Late summer in Iowa is the season for deadly foxtail seeds to dig into your dog. Most of us have seen foxtails along the road or in the fields, and at first glance, they look harmless…just seed pods looking for a place to put down their roots. . Foxtails are pretty in the spring when the seed heads are soft and green—graceful tail-like clusters of seeds on willowy stalks– but later in the season they are hazardous to dogs. The clusters have sharp points designed to penetrate the soil once the cluster comes loose from the plant, enabling the seeds to take hold in the ground and produce roots. To ensure that the seeds will take root, the barbs make it hard for the cluster to come loose from the soil once it penetrates. The microscopic projections that attach to other surfaces make foxtails a problem for dogs. When a dog comes in contact with a foxtail, the cluster attaches to his fur and begins to move inward. The barbs on the cluster keep the foxtail from falling out of the fur, and the enzymes in the foxtail’s bacterium begin to break down the dog’s hair and tissue. The foxtail works its way into the dog’s hair, between his toes, into noses and ears, just as it would work its way into the soil if it had landed on the ground instead of on your dog. Dr. William Miller of Cornell University College of Veterinary Medicine explains that typically a dog’s feet are involved first, but if the dog runs along with his head down ,sniffing, the foxtail can enter the nasal passages or ears. “If he tries to pull the foxtail from his foot or runs through grassy areas with his tongue out, the foxtail can enter the mouth and stick in the tongue, throat or tonsils, and if not removed, it will penetrate the skin or soft lining of cavities like the mouth and eyes and migrate deeply into the tissues. Migrated foxtails can be found in the lungs, along the backbone, and in any number of different places, posing a serious health hazard.”
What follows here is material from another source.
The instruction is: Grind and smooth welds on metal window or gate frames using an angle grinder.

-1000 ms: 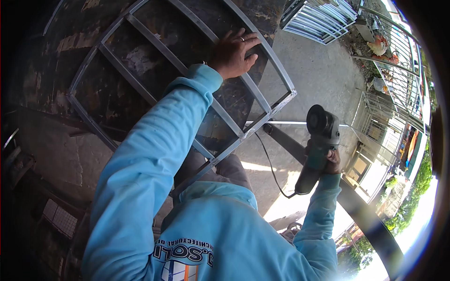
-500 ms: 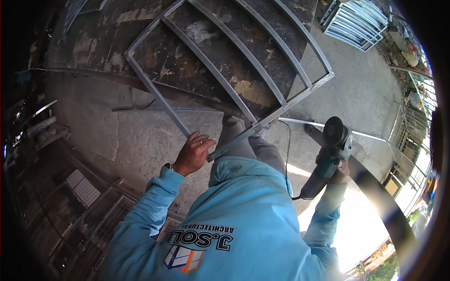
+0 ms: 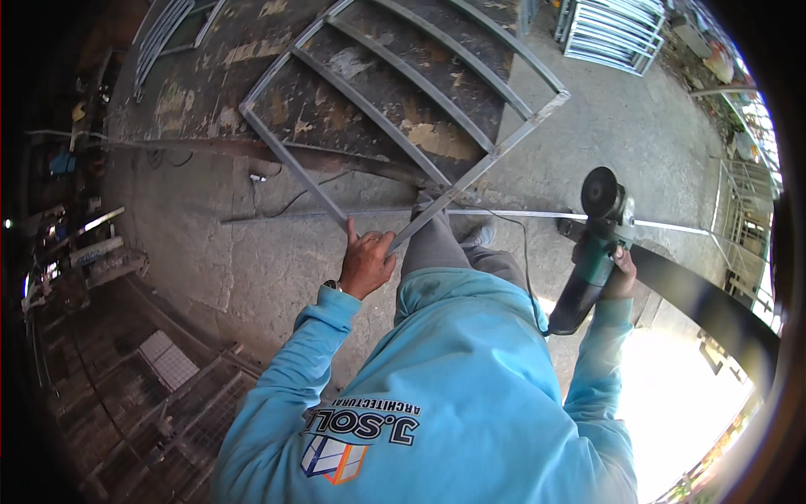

Given the destructive potential of foxtails, it is important to avoid walking your dog in fields or on roadsides where dry foxtails are present, and in the event that he comes in contact with foxtails, go over him carefully to find any foxtails that may have lodged in his coat. Examine his entire body, especially the undersides of the paws, the stomach, the armpits and inside of the ears.
Signs that your dog has embedded foxtails include:
*Yelping when touched or petted on a specific part of his body
*Repeated sneezing or a bloody discharge from the nose
*Shaking his head from side to side or pawing at his ear
*Gagging or difficulty swallowing
*Watering eyes or an eye that is glue shut.
*Limping or licking a paw
*He may even move in a stiff manner when he walks.
The best way to handle foxtails is to avoid them, but If you suspect that your dog has encountered a foxtail that you can’t find or remove yourself, take him to your veterinarian immediately. They can cause serious and sometimes fatal infections, so awareness of the problem and early intervention are important.